# Exercise requirements
Begin at the top of the listing below. Write each line out exactly, ending with the line that holds "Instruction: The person".

--------

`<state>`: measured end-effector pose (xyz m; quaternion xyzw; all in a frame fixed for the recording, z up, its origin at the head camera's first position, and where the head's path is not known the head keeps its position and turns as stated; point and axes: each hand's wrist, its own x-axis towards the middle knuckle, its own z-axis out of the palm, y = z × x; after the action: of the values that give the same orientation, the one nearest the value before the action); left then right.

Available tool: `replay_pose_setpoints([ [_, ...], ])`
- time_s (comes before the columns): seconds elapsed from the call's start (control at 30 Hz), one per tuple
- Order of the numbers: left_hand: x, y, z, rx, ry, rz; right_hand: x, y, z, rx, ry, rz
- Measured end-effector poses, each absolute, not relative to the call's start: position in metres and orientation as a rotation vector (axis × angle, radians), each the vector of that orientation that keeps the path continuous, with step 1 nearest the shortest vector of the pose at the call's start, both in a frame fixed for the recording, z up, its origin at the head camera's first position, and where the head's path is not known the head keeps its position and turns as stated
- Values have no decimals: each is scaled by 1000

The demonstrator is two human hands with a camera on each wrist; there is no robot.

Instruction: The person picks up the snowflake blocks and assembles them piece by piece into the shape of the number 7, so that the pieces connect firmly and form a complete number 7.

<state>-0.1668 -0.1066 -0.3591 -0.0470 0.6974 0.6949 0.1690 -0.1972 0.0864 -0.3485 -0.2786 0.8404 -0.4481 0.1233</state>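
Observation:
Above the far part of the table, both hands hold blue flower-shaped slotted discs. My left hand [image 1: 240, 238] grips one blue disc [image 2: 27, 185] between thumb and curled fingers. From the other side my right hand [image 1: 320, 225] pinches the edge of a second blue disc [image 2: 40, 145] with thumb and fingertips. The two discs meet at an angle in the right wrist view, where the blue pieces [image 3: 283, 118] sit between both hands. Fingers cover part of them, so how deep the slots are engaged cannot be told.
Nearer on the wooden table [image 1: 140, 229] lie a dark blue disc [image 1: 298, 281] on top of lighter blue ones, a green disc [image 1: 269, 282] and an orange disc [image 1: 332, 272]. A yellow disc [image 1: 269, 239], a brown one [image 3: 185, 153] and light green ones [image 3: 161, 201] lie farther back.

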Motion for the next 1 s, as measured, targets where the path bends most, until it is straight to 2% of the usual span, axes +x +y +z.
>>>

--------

# Answer to this problem
`<state>`: measured end-effector pose (xyz m; quaternion xyzw; all in a frame fixed for the recording, z up, its origin at the head camera's first position, and where the head's path is not known the head keeps its position and turns as stated; point and axes: each hand's wrist, its own x-axis towards the middle knuckle, its own z-axis out of the palm, y = z × x; after the action: of the values that give the same orientation, the one nearest the value before the action); left then right.

Available tool: `replay_pose_setpoints([ [_, ...], ])`
- time_s (comes before the columns): seconds elapsed from the call's start (control at 30 Hz), one per tuple
- Order of the numbers: left_hand: x, y, z, rx, ry, rz; right_hand: x, y, z, rx, ry, rz
- Measured end-effector poses, each absolute, not relative to the call's start: position in metres and orientation as a rotation vector (axis × angle, radians), each the vector of that orientation that keeps the path continuous, with step 1 nearest the shortest vector of the pose at the call's start, both in a frame fixed for the recording, z up, its origin at the head camera's first position, and where the head's path is not known the head keeps its position and turns as stated
- Values have no decimals: each is scaled by 1000

The demonstrator is two human hands with a camera on each wrist; there is no robot.

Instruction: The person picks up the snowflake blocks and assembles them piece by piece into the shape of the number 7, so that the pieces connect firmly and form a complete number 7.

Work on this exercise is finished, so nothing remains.